This invention relates to a color cathode ray tube device with an in-line electron beam arrangement.
The envelope of a color cathode ray tube device consists of: a neck in which are installed three electron guns that generate three electron beams and are aligned in the horizontal direction; a face plate having a phosphor screen; and a funnel disposed between the neck and the face plate.
The three electron beams generated from the in-line type electron guns, mounted in a horizontally in-line arrangement, are directed onto the phosphor screen, which is formed coated with phosphor layers, causing the phosphor layers to emit light. In order to achieve good color reproduction with the light emitted from the phosphor layers, the electron beams must be made to impinge selectively on prescribed phosphor layers. This is achieved by arranging a shadow mask formed with a large number of apertures close to the face plate.

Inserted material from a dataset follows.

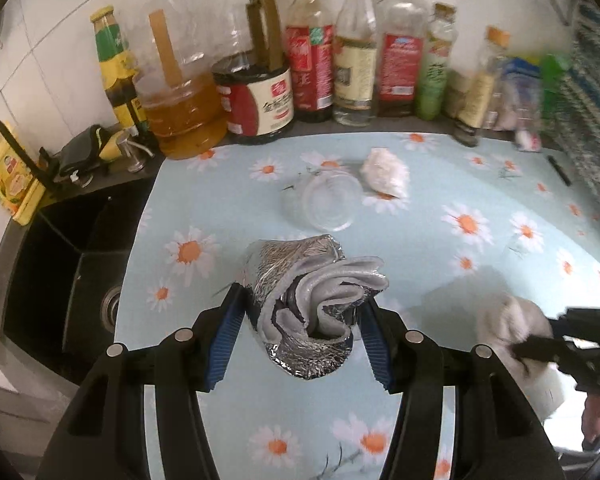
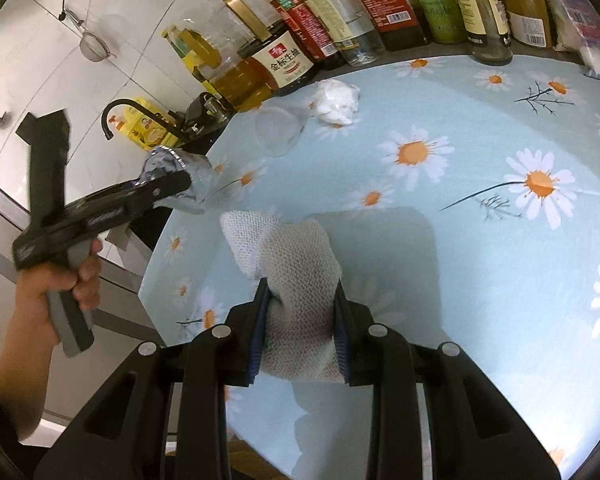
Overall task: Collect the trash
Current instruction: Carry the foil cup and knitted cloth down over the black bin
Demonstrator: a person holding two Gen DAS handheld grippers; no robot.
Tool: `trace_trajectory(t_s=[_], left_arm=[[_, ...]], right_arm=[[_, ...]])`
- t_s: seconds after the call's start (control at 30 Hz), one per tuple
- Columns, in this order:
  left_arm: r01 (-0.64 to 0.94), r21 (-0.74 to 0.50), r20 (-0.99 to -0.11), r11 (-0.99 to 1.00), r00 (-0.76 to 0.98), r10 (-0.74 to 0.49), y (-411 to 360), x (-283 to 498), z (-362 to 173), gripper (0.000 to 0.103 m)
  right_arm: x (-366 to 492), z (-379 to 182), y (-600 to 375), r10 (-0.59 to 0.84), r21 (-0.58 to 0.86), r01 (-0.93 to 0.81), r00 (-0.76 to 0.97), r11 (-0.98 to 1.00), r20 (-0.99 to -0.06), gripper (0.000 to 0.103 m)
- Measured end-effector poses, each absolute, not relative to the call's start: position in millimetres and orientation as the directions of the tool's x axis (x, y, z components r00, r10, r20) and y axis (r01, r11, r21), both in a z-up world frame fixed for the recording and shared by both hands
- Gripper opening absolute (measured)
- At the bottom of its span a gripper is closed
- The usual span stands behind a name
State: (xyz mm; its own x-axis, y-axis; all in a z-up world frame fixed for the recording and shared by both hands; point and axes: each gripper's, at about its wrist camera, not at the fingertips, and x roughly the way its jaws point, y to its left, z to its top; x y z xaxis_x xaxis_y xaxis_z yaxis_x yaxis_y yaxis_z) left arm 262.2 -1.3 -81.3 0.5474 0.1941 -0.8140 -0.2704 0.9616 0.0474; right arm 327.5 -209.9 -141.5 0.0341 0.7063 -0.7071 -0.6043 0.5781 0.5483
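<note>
A crumpled silver foil bag (image 1: 304,304) hangs above the daisy-print tablecloth (image 1: 480,184), with my left gripper (image 1: 302,300) shut on its two sides. The right wrist view shows the same foil bag (image 2: 180,178) at the left, held by the left gripper (image 2: 160,188) in a person's hand (image 2: 66,284). My right gripper (image 2: 302,292) is shut on a white knitted cloth (image 2: 296,264), lifted off the table. That cloth (image 1: 512,328) appears blurred at the right of the left wrist view. A white crumpled tissue (image 1: 384,172) lies further back beside an overturned clear plastic cup (image 1: 324,200).
Several sauce and oil bottles (image 1: 312,64) line the back wall. A black sink (image 1: 60,272) with a black tap (image 2: 116,114) sits left of the table. A yellow bottle (image 1: 8,176) stands by the sink. Packets (image 2: 584,12) lie at the back right.
</note>
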Motion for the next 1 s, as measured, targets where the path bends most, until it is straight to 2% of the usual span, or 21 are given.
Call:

The in-line electron guns incorporate separate cathodes and are designed so as to generate three electron beams in a common horizontal plane and bring them to convergence in the vicinity of the face plate. Known methods of bringing the three electron beams to convergence include for example the technique disclosed in U.S. Pat. No. 2,957,106 (Moodey), in which the side beams in the electron beams emitted from the cathodes are bent from the start, and the technique disclosed in U.S. Pat. No. 3,772,554 (Hughes), in which the electron beams are converged by, of the apertures provided in the electron beam electrodes for passage of the three electron beams, displacing those apertures which are on both sides of part electrode slightly to the outside from the centre axes of the electron guns, thereby bending the electron beam by creating a potential gradient in the electric field generated at the displaced portions. Both these methods are widely used.
To make the phosphor screen of a color cathode ray tube display a TV picture, the electron beams must be scanned over the entire surface of the phosphor screen. This is done by mounting a deflection device outside the cone portion of the funnel. Essentially the deflection device comprises horizontal deflection coils for generating a horizontal deflection magnetic field that deflects the electron beam in the horizontal direction and vertical deflection coils for generating a vertical deflection magnetic field that deflects the electron beam in the vertical direction. In practical color cathode ray tubes when the electron beams are deflected by a uniform magnetic field, because of the leakage field that extends beyond the end surface of coils, convergence of the three electron beam spots on the face plate is lost. Various countermeasures have to be adopted to deal with this, so that the spots always converge over the whole surface of the screen. Such a system is termed a "convergence free system". In this system, convergence of the three electron beams over the entire phosphor screen is achieved by making the horizontal deflection magnetic field of pin-cushion form, and making the vertical deflection magnetic field of barrel form. If the vertical magnetic field is uniform, there is overconvergence which increases in degree from the center of the screen towards the top and bottom ends, but with a barreltype magnetic field, convergence can be achieved over the entire screen. As a result, with such a system, a parabolic current generating circuit for convergence compensation and a convergence yoke for generating a convergence compensating magnetic field can be dispensed with, conferring many advantages such as cost saving and productivity gain.
As explained above, the quality of color cathode ray tubes has been improved by many technical developments. However, as large tubes have become common, fresh problems have come to the fore.
One of these problems concerns the shape of the beam spot where the electron beams are brought to convergence on the face plate after being emitted from the electron guns. As shown in FIG. 4(a), in the middle of the screen, where the beams are not subjected to any deflection, the spot S.sub.4a consists simply of a round core Sc, i.e. a region of high electron density. However, as shown in FIG. 4(b), due to non-uniformity of the deflection magnetic field, in the peripheral regions of the screen, where the spot S.sub.4b is subject to deflection, the spot presents a flattened core S.sub.c with vertically extending flares S.sub.f (i.e. portions of lower electron density). As a result, the electron beam size increases at the edges of the screen, producing a deterioration in focussing property and resolution.
Specifically, if we take the horizontal dimension of the core for the case of a 20 inch 90 degree deflection tube as C.sub.H and its vertical dimension as C.sub.V, in the middle of the screen C.sub.H =C.sub.V =1.0mm, but at the extreme end region of the horizontal deflection the core has a very flattened shape with C.sub.H =20mm and C.sub.V =0.3mm. Also, the dimension F.sub.V from the top to the bottom of the flares is 1.5mm. These values are for the case where the electron beam is deflected in the horizontal direction only. In the corners of the screen, where a vertical deflection is added to the horizontal deflection, the dimensions are even more distorted.